[V1][P/D]P2pNcclConnector supports flashinfer (vllm-project#23536)

Abatom · simon-mo · zhewenl · commit e07bb41b0d5d · 2025-08-28T12:03:18.000-07:00
Signed-off-by: Abatom &lt;abzhonghua@gmail.com&gt;
Co-authored-by: Simon Mo &lt;simon.mo@hey.com&gt;
diff --git a/vllm/distributed/kv_transfer/kv_connector/v1/p2p/p2p_nccl_connector.py b/vllm/distributed/kv_transfer/kv_connector/v1/p2p/p2p_nccl_connector.py
@@ -30,27 +30,19 @@
 class ReqMeta:
     # Request Id
     request_id: str
-    # Request tokens
-    token_ids: torch.Tensor
-    # Slot mappings, should have the same length as token_ids
-    slot_mapping: torch.Tensor
+    # Request block ids
+    block_ids: torch.Tensor
+    # Request num tokens
+    num_tokens: int
 
     @staticmethod
     def make_meta(request_id: str, token_ids: list[int], block_ids: list[int],
                   block_size: int) -> "ReqMeta":
-        valid_num_tokens = len(token_ids)
-        token_ids_tensor = torch.tensor(token_ids)
         block_ids_tensor = torch.tensor(block_ids)
-        num_blocks = block_ids_tensor.shape[0]
-        block_offsets = torch.arange(0, block_size)
-        slot_mapping = block_offsets.reshape((1, block_size)) + \
-                block_ids_tensor.reshape((num_blocks, 1)) * block_size
-        slot_mapping = slot_mapping.flatten()[:valid_num_tokens]
-
         return ReqMeta(
             request_id=request_id,
-            token_ids=token_ids_tensor,
-            slot_mapping=slot_mapping,
+            block_ids=block_ids_tensor,
+            num_tokens=len(token_ids),
         )
 
 
@@ -123,63 +115,58 @@ def start_load_kv(self, forward_context: "ForwardContext",
             return
 
         def inject_kv_into_layer(
-            dst_kv_cache_layer: torch.Tensor,
-            src_kv_cache: torch.Tensor,
-            slot_mapping: torch.Tensor,
+            layer: torch.Tensor,
+            kv_cache: torch.Tensor,
+            block_ids: torch.Tensor,
             request_id: str,
         ) -> None:
-            """Inject the KV cache into the layer.
+            """
+            Inject KV cache data into a given attention layer tensor.
+
+            This function updates `layer` in-place with values from `kv_cache`,
+            handling different backend layouts:
+              - MLA (Multi-Linear Attention) or FlashInfer: KV tensors are
+                indexed along the first dimension.

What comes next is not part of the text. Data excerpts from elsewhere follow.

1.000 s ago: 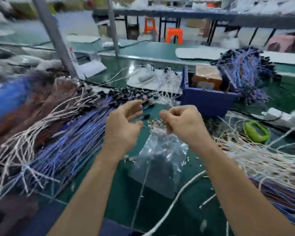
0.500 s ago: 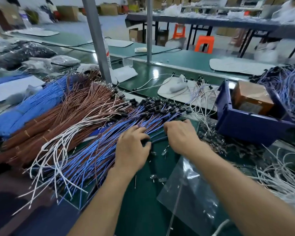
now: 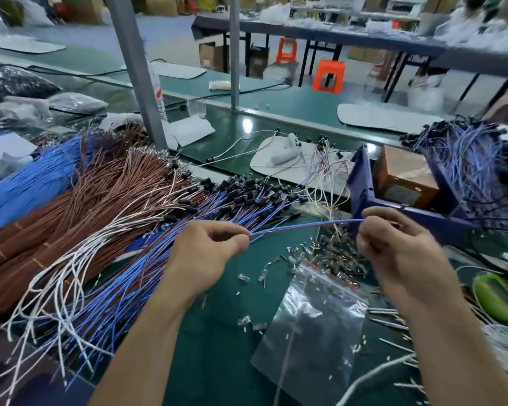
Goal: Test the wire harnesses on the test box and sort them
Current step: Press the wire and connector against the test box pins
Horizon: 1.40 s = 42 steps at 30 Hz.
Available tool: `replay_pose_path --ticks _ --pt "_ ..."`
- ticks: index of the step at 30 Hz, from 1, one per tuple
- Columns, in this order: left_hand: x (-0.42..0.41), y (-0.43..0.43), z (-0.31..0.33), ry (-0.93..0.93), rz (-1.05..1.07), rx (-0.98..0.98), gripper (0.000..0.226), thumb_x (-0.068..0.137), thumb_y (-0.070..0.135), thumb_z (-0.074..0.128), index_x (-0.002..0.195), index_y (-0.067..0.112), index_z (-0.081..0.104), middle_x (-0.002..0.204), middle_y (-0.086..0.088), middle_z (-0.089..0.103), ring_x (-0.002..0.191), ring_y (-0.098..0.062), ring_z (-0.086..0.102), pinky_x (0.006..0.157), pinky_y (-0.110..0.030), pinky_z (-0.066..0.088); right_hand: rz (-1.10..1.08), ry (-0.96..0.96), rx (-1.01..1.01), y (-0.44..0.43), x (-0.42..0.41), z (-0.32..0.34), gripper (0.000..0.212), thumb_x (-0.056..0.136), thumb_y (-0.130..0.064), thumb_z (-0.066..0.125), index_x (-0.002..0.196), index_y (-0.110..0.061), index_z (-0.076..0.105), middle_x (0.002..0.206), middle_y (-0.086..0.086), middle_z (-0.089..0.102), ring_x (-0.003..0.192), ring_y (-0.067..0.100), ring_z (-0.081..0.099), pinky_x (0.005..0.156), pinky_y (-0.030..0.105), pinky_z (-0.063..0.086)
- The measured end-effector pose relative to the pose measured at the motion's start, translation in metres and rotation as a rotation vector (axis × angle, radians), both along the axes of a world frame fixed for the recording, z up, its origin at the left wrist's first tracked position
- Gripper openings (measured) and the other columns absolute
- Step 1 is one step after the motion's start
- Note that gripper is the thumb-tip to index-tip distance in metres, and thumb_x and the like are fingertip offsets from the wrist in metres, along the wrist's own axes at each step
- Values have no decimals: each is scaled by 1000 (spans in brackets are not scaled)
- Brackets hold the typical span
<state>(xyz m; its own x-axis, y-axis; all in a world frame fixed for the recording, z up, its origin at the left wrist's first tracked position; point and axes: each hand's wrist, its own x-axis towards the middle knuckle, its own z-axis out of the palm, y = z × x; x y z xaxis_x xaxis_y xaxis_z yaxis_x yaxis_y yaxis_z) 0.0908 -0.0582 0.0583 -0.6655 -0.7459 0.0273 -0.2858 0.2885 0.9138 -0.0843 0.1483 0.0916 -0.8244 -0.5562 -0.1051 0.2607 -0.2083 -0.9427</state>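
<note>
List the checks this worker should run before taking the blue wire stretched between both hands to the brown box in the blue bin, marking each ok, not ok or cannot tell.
1. Left hand pinches the blue wire: ok.
2. Right hand grips its other end: ok.
3. Wire's end fitting sound: cannot tell, hidden in the right hand.
4. Wire free of the blue wire pile: cannot tell.
5. Brown box in the blue bin uncovered: ok.
6. Bench below free of loose parts: not ok, small metal terminals and a zip bag lie there.
</note>
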Motion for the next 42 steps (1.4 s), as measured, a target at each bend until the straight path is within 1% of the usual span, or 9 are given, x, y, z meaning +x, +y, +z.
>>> replay_pose_path --ticks 3,7,10,17,23,27,32,37,42 --pt "-12 13 7 -75 -140 -292 21 78 41 78 86 59 71 75 30 72 76 9 66 65 -4 43 7 -407 -274 -10 15 -14 16 83 -17 67 79 -13 81 77 5 69 68 14 61 69 26 52" --pt "-21 22 2 -146 -319 -196 18 85 26 80 77 42 80 68 24 72 57 4 63 54 -11 46 -134 -454 -287 -12 17 -16 43 106 -23 47 75 -8 74 94 13 76 86 25 74 78 42 60" --pt "-14 7 0 -224 -413 -79 26 86 19 81 74 43 81 72 12 77 67 -8 68 69 -34 54 -270 -470 -367 15 4 -8 37 106 -15 47 81 -9 72 86 10 75 62 17 69 61 32 59" --pt "-16 3 -13 -132 -316 -53 18 73 24 88 75 41 82 68 10 76 61 -2 70 58 -11 49 -333 -419 -350 61 4 -19 18 92 -26 53 80 -18 63 66 0 53 50 14 35 57 29 30" --pt "-33 16 -24 280 -321 501 42 38 39 97 71 17 81 62 2 69 57 -8 64 62 -12 51 -412 -266 -58 97 19 -30 32 101 -22 53 76 -13 71 59 5 49 47 15 31 53 31 24" --pt "-62 53 -26 487 -567 957 43 46 35 104 72 13 77 64 -4 63 62 -14 62 74 -25 59 -160 -17 282 103 32 -19 23 99 -10 59 85 -10 77 67 15 68 34 6 32 41 18 22" --pt "-93 101 -6 151 -692 639 31 68 36 88 86 12 82 75 -7 74 71 -16 70 72 -29 61 3 208 398 89 48 -9 14 96 -11 65 94 -10 80 82 6 79 41 -6 53 46 5 40" --pt "-110 125 5 113 -715 400 25 71 40 82 82 18 84 76 -5 78 72 -10 69 71 -24 56 -175 -138 187 84 45 -23 26 88 3 69 66 -9 74 62 13 67 32 3 35 36 16 27" --pt "-116 133 5 128 -626 540 16 69 28 89 80 17 84 71 0 75 67 -7 68 65 -17 53 -100 -234 136 86 33 -28 26 87 5 69 67 -11 72 61 15 63 32 6 36 37 17 26"
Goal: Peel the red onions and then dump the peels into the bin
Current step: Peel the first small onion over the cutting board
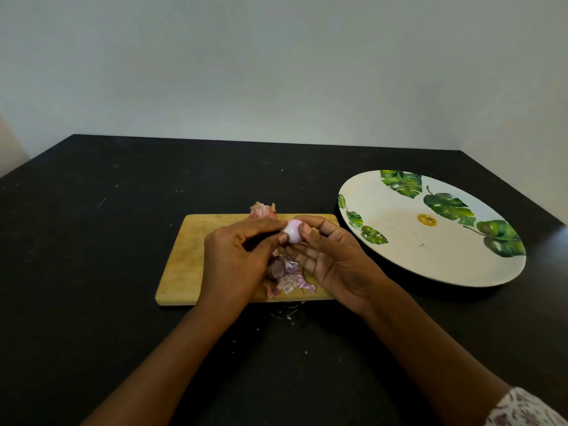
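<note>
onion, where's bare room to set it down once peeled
The plate right of the board holds little but a yellow smear. The board's left end, out to the left hand, is bare. Crowded: the board's middle, where that hand and the right hand hold the onion over piled peels, and its far edge.

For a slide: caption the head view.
Left hand and right hand hold a peeled onion over a peel-strewn cutting board, plate alongside.
</note>
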Motion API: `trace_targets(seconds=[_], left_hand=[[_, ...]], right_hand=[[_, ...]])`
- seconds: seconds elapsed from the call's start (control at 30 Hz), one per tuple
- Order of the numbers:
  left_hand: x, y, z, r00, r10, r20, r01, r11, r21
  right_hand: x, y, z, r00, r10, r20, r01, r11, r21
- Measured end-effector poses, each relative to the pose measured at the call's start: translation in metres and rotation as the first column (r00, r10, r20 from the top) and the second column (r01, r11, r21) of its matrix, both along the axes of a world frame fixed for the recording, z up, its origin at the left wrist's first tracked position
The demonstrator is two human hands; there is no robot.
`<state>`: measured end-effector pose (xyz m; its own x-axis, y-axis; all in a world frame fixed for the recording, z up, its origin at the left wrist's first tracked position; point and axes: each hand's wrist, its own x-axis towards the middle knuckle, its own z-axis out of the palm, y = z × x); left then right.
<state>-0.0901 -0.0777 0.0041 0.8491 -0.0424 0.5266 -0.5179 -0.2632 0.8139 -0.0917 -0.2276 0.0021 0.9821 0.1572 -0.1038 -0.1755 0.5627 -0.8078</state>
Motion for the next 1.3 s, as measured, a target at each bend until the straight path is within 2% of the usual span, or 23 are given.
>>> trace_targets(seconds=[0.33,0.53,0.67,0.73,0.87,1.0,1.3], left_hand=[[0.001,-0.001,0.003,0.990,0.059,-0.128,-0.069,0.995,-0.070],[0.002,0.002,0.007,0.990,-0.031,-0.138,0.008,0.986,-0.165],[-0.002,0.003,0.012,0.988,-0.110,-0.105,0.091,0.981,-0.170],[-0.004,0.000,0.012,0.991,-0.107,-0.083,0.097,0.988,-0.118],[-0.001,0.000,0.004,0.999,-0.023,0.024,0.021,0.995,0.095],[0.000,0.002,-0.002,0.982,0.022,0.189,-0.092,0.924,0.371],[-0.003,0.001,0.001,0.952,0.004,0.305,-0.143,0.888,0.436]], right_hand=[[-0.001,0.003,0.001,1.000,0.012,0.015,-0.012,1.000,-0.023],[-0.002,0.000,0.001,0.999,0.028,0.033,-0.029,0.999,0.023],[-0.002,0.001,0.002,0.999,0.041,0.000,-0.041,0.998,0.048],[-0.002,0.001,0.002,0.999,0.030,-0.014,-0.030,0.999,0.027],[-0.001,0.002,0.002,1.000,0.007,-0.016,-0.008,0.998,-0.060],[-0.001,0.002,0.003,1.000,0.001,-0.028,-0.003,0.996,-0.089],[-0.001,0.002,0.004,0.998,0.057,-0.034,-0.060,0.994,-0.096]])
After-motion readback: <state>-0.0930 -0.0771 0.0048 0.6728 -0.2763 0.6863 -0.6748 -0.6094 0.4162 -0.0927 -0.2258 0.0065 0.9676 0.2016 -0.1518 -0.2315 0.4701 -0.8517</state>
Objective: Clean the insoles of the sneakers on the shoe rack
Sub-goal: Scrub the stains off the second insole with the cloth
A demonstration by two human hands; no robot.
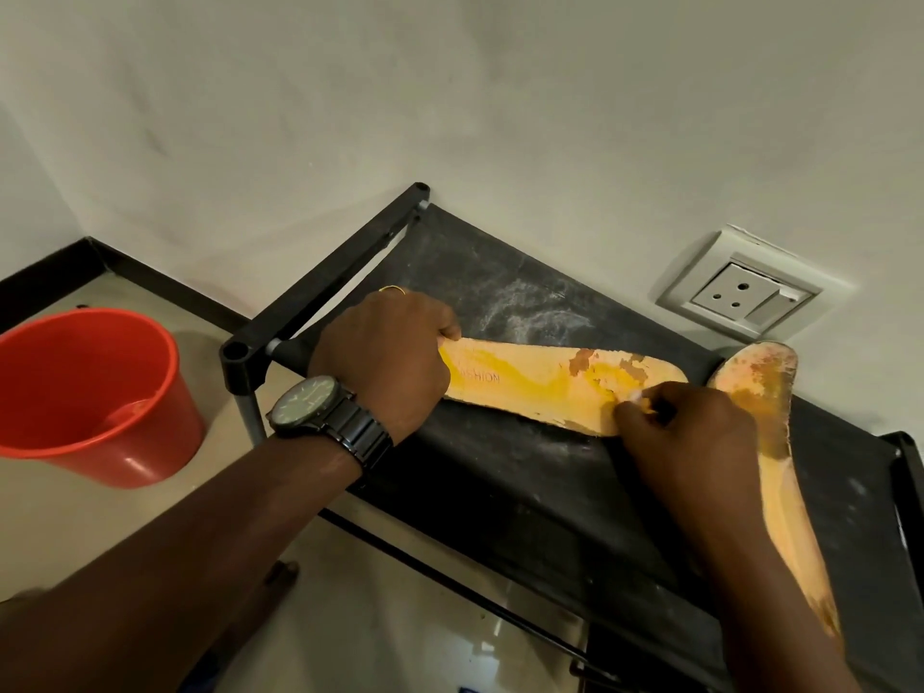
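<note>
The left hand (390,357), a watch (320,405) on its wrist, grips the heel end of a flat, flaking yellow insole (540,380) near the left edge of the dusty black shoe rack top (500,472). The right hand (685,432), fingers curled, pinches a small pale bit (637,396) against the insole's toe. A second insole (777,442) lies at the rack's right edge. A red bucket (90,392) stands on the floor to the left, and a socket (740,295) is set in the white wall.

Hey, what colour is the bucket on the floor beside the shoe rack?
The bucket is plain red; the head view, the only one, shows it.

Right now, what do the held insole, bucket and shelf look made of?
Held insole: likely foam, matte yellow-orange, surface flaking in patches. Bucket: plastic, glossy red with highlights. Shelf: probably fabric, dull black, dusty smears.
</note>
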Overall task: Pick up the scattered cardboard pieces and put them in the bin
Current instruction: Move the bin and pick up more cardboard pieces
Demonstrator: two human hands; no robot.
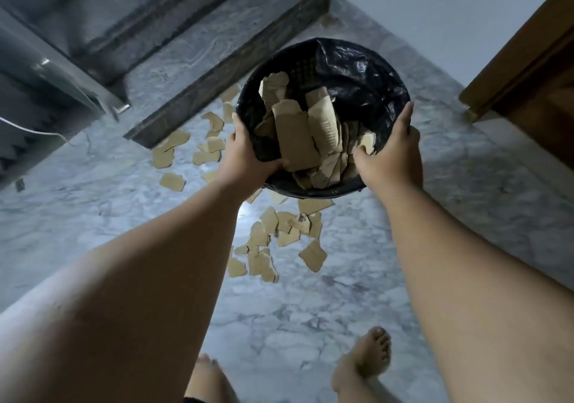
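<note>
1. At the bin's near rim, both grips were closed on it. The left hand [245, 154] had its thumb hooked inside and fingers wrapped round the outside; the right hand [391, 150] did the same on the opp. side, thumb just over the edge.
2. The bin [302, 67], black w/ a black liner [357, 73], sat between the two hands. It looked lifted off the floor [310, 325] and tipped toward the person, mouth facing the camera.
3. Cardboard pieces in the bin [298, 135] were stacked high, some standing on end and touching both thumbs.
4. Scattered pieces [267, 247] lay on the floor just below the bin's near edge. A 2nd cluster [186, 150] lay beside the left hand, by the foot of the stair step [217, 60]. So approx. half the job looked undone.
5. Risk 1: w/ the mouth tipped this far, loose top pieces could slide out over the near rim, esp. if tilted more.
6. Risk 2: the liner was bunched on the far side, so a grip on plastic only could slip.
7. Risk 3: bare feet [369, 356] stood near the litter on polished stone, so a step onto a piece could skid.
8. Both hands were busy, so prob. the bin had to go down beside a cluster before any pickup.
9. A wooden door [528, 70] stood well apart, on the right.
</note>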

+              - FlashAttention: KV tensors are indexed along the second
+                dimension.
+
+            If the number of provided block IDs does not match the number of KV
+            blocks, only the overlapping portion is updated, and a warning is
+            logged.
 
             Args:
-                dst_kv_cache_layer (torch.Tensor): the destination KV cache
-                    layer. In shape [2, num_pages, page_size, xxx] if not
-                    using MLA, [num_pages, page_size, xxx] otherwise.
-                src_kv_cache (torch.Tensor): the source KV cache. In shape
-                    [2, num_tokens, xxx] if not using MLA, [num_tokens, xxx]
-                    otherwise.
-                slot_mapping (torch.Tensor): the slot mapping. In shape
-                    [num_tokens].
-                request_id (str): request id for log
+                layer (torch.Tensor): The attention layer KV tensor to update.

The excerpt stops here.